Each line of the entries, from the first to the line containing "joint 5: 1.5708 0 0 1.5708", is to be transcribed exactly as it stands; include no other lines.

**Saved entries:**
————

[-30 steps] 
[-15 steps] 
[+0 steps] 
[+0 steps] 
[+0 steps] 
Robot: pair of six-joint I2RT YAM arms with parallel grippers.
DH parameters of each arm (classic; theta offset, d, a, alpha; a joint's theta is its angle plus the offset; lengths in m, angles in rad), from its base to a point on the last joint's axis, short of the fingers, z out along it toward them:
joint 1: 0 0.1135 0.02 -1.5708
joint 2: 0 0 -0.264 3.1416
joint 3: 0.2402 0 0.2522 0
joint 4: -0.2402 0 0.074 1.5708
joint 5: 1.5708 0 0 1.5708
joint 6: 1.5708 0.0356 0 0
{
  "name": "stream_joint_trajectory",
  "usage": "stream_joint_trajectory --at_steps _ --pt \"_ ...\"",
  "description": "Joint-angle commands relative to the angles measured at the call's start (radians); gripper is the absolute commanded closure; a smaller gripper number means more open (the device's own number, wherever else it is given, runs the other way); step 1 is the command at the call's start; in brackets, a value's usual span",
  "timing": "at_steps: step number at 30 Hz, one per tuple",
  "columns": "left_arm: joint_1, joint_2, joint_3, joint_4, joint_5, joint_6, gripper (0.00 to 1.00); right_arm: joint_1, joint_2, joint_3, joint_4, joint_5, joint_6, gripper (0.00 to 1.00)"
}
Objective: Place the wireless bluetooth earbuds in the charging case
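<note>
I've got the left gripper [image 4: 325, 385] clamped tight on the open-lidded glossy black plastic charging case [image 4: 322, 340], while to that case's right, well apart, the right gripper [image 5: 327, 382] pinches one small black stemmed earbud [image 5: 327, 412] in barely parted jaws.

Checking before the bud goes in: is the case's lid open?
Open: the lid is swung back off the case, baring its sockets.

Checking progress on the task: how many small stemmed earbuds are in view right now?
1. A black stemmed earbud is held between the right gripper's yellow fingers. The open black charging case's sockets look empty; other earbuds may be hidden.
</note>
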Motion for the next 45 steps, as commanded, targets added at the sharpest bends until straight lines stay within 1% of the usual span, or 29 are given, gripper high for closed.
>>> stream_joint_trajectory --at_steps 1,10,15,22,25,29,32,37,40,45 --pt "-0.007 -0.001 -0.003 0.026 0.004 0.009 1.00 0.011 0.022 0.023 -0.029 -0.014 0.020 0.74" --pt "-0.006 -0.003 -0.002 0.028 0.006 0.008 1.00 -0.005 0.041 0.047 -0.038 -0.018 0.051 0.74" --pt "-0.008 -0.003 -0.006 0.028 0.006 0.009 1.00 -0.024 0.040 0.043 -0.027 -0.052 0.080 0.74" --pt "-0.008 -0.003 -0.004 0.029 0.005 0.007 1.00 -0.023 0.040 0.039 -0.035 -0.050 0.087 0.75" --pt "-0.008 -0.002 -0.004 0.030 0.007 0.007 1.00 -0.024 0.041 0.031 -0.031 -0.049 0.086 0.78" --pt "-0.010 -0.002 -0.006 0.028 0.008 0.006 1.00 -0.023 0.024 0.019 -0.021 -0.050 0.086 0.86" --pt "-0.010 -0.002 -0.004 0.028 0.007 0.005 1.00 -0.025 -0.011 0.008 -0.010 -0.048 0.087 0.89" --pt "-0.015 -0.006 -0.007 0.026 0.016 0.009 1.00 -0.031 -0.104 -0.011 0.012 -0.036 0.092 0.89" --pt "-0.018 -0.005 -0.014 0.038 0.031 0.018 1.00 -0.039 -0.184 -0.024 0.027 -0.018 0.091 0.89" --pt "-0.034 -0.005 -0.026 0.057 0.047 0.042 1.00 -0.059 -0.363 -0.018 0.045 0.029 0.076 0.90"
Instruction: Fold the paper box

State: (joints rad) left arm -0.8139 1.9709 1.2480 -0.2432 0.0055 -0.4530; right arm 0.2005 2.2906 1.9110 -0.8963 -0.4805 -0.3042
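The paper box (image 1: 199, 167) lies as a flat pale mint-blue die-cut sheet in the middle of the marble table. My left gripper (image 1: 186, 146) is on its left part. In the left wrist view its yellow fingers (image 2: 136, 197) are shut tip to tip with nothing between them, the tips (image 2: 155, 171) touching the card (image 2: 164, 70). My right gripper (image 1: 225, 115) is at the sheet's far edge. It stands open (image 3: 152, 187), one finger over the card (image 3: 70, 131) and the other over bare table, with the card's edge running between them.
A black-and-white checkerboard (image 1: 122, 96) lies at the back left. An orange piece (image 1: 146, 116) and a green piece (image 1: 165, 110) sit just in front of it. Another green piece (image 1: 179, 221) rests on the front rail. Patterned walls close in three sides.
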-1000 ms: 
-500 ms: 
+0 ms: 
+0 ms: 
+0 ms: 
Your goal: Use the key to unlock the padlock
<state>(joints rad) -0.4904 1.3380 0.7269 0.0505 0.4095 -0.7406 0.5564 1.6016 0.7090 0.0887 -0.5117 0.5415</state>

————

**COMPLETED TASK:**
[-30 steps] 
[-15 steps] 
[+0 steps] 
[+0 steps] 
[+0 steps] 
Robot: pair of six-joint I2RT YAM arms with parallel grippers.
DH parameters of each arm (classic; theta offset, d, a, alpha; a joint's theta is its angle plus the offset; lengths in m, angles in rad), from its base to a point on the last joint's axis, short of the fingers, z out along it toward them:
joint 1: 0 0.1135 0.02 -1.5708
joint 2: 0 0 -0.264 3.1416
joint 3: 0.2402 0 0.2522 0
joint 4: -0.2402 0 0.074 1.5708
joint 5: 1.5708 0 0 1.5708

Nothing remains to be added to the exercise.